Pre-induction Ultrasonographic Evaluation of Gastric Residual Volume in Elective Gastrointestinal Cancer Surgeries.

作者信息

Ambulkar Reshma, Manampadi Unnathi, Bhosale Shilpushp, Rana Meenal, Agarwal Vandana, Solanki Sohan Lal

机构信息

Department of Anesthesiology, Critical Care and Pain, Tata Memorial Hospital, Homi Bhabha National Institute, 2nd Floor Main Building, Dr E Borges Marg, Parel, Mumbai, India.
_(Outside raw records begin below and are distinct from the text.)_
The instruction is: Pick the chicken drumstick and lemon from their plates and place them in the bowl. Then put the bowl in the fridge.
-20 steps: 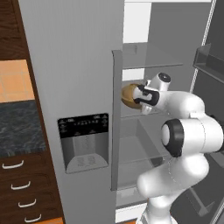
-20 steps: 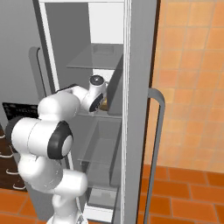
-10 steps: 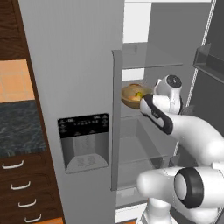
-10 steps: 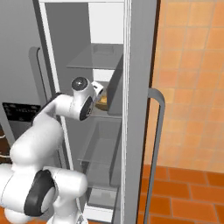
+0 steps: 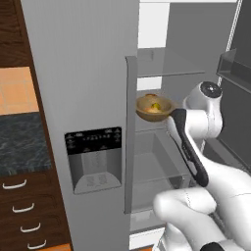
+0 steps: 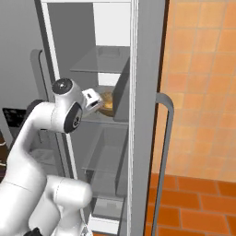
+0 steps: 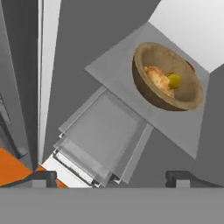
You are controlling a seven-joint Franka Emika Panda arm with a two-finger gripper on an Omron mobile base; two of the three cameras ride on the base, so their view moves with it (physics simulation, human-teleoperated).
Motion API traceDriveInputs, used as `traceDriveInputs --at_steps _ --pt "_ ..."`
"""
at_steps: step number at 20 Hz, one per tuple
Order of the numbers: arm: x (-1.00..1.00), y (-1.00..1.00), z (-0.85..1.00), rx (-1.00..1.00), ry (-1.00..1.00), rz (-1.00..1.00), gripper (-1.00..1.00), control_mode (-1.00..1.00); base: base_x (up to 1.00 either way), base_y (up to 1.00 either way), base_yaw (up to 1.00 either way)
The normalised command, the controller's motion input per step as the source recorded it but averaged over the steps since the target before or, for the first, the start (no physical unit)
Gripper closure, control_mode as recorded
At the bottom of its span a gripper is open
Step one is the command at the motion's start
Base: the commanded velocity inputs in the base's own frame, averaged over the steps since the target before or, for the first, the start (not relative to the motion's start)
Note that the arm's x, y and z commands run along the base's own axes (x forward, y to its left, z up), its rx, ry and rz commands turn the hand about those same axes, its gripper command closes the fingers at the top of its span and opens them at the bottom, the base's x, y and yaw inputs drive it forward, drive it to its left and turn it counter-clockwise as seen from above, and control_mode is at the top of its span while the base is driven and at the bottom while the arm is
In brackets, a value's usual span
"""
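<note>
Gripper [image 7: 111, 175] jaws stand wide apart and hold nothing, clear of the bowl [image 7: 166, 78] at about one o'clock in the hand view, which rests on a glass shelf [image 7: 144, 109] inside the fridge [image 5: 83, 98] with the chicken drumstick [image 7: 156, 78] and lemon [image 7: 173, 80] touching inside it, apparently parked there for chilling.

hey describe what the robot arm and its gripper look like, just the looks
The arm is glossy white, built of thick rounded segments, with dark grey to black bands and round caps at the joints; one long black strip runs down a link. No loose cables or markings show. The gripper has two small dark, blocky fingertips.
</note>
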Motion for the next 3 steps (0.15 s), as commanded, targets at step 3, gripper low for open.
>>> traceDriveInputs --at_steps 3 --pt "-1.00 0.34 0.30 0.14 0.03 -0.36 -1.00 -1.00 0.00 0.00 0.00"
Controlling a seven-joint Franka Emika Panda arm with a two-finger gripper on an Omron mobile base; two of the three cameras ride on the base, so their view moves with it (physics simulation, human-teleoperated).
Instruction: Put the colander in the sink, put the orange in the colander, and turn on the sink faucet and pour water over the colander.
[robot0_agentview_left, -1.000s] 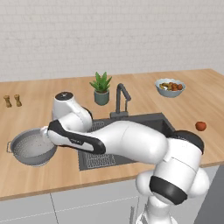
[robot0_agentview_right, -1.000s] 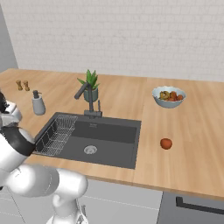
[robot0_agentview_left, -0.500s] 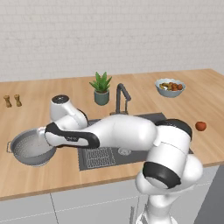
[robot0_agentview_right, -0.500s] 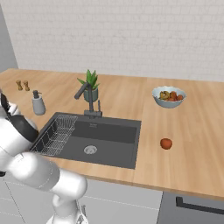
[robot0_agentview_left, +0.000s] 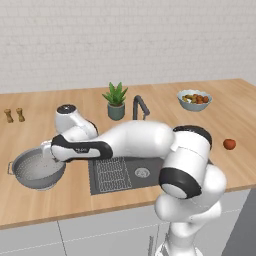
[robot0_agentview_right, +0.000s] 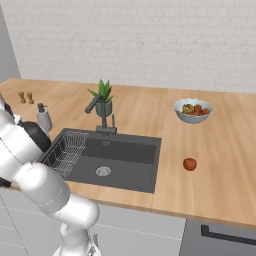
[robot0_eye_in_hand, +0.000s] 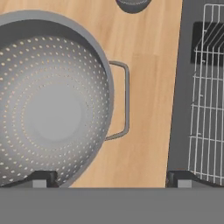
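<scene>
The grey perforated colander (robot0_agentview_left: 35, 170) stands on the wooden counter left of the sink (robot0_agentview_left: 150, 162). My gripper (robot0_agentview_left: 46, 154) hovers over its right rim, open and holding nothing. In the hand view the colander (robot0_eye_in_hand: 50, 103) fills the left, with its loop handle (robot0_eye_in_hand: 124, 100) between the spread fingertips (robot0_eye_in_hand: 41, 178) of the gripper (robot0_eye_in_hand: 110, 179). The other fingertip is over the sink's edge. The orange (robot0_agentview_left: 229, 144) lies on the counter right of the sink (robot0_agentview_right: 112, 155), also seen as the orange (robot0_agentview_right: 189, 164). The faucet (robot0_agentview_left: 139, 106) stands behind the basin, with no water running.
A wire rack (robot0_agentview_right: 67, 149) sits in the sink's left half. Behind the sink stand a potted plant (robot0_agentview_left: 116, 101) and a soap pump bottle (robot0_agentview_right: 44, 116). A pale fruit bowl (robot0_agentview_left: 194, 99) is at the back right, and two small shakers (robot0_agentview_left: 14, 115) are at the back left.
My arm has swung further left and the hand has come in closer over the colander's right rim. The jaws stay wide. Nothing on the counter has moved.
</scene>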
Department of Anesthesiology & Critical Care, Glenfield Hospital, Leicester, UK.

出版信息

Indian J Surg Oncol. 2021 Dec;12(4):841-846. doi: 10.1007/s13193-021-01456-9. Epub 2021 Oct 4.

Abstract

Pulmonary aspiration of gastric contents during elective surgery remains a major cause of airway-related mortality and morbidity. The preoperative fasting times for solids and liquids have been standardized across various anesthesia society guidelines. Enhanced Recovery After Surgery (ERAS) guidelines now advocate liberal clear fluid intake with carbohydrate loading up to 2 h preoperatively. The aim of the study was to assess whether practicing both ASA fasting guidelines and ERAS protocol makes the patients prone to a full stomach. The supine position standard curvilinear ultrasound probe (2-5 MHz) with Sonosite M-Turbo ©system was used to obtain the images. Gastric residual volume (GRV) was derived from the cross-sectional area (CSA) using the Perlas and colleagues model. A total of 102 patients were recruited and analyzed. The mean age and BMI were 50.65 years ± 13.35 years and 22.23 kg/m ± 3.7 kg/m, respectively. A total of four patients (3.92%) had gastric volume > 1.5 ml/kg; out of these four patients, three were female and one was male. We did not observe any case of pulmonary aspiration in any of our patients. In conclusion, even though for elective surgeries, the current fasting guidelines are adequate, these findings cannot be extrapolated to patients with risk factors for high gastric residual volume where further studies need to be performed.

摘要

择期手术期间胃内容物的肺误吸仍然是气道相关死亡率和发病率的主要原因。各种麻醉学会指南已对固体和液体的术前禁食时间进行了标准化。术后加速康复(ERAS)指南现在提倡在术前2小时内自由摄入含碳水化合物的清亮液体。本研究的目的是评估同时遵循美国麻醉医师协会(ASA)禁食指南和ERAS方案是否会使患者出现胃内容物潴留。使用配备Sonosite M-Turbo©系统的仰卧位标准曲线超声探头(2-5MHz)获取图像。胃残余容积(GRV)采用佩拉斯及其同事的模型根据横截面积(CSA)得出。共招募并分析了102例患者。平均年龄和体重指数分别为50.65岁±13.35岁和22.23kg/m±3.7kg/m。共有4例患者(3.92%)胃容积>1.5ml/kg;在这4例患者中,3例为女性,1例为男性。我们的任何患者均未观察到肺误吸病例。总之,尽管对于择期手术,目前的禁食指南是足够的,但这些结果不能外推至有高胃残余容积风险因素的患者,对此需要进行进一步研究。